#### [WHAT YOU SHOULD DO]
Copy exactly every line below, from the first through the one that contains "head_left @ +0", and skip all pictures.

#### [THE DATA]
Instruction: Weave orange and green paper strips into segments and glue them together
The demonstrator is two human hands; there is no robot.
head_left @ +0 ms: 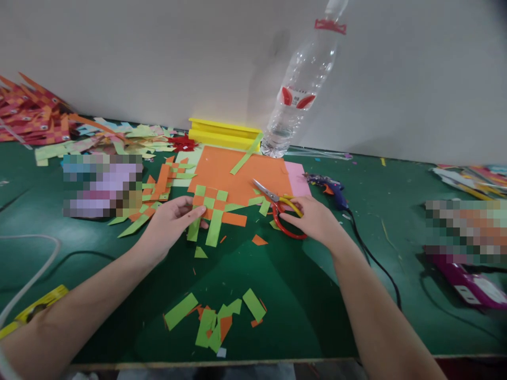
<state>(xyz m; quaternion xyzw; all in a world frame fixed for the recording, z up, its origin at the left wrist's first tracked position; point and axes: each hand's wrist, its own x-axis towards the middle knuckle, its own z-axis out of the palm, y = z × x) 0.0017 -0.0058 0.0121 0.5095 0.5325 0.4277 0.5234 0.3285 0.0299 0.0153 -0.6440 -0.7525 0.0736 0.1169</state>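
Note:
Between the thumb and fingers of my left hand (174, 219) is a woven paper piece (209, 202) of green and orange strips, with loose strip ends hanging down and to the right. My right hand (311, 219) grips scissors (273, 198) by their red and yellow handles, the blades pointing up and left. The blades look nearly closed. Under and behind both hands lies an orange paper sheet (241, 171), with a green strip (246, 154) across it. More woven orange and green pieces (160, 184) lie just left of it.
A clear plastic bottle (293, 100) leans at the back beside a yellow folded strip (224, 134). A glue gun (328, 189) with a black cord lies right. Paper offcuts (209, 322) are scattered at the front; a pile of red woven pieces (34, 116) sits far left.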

#### [ANSWER SPACE]
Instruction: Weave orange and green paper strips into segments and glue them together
The demonstrator is two human hands; there is no robot.
head_left @ +0 ms: 

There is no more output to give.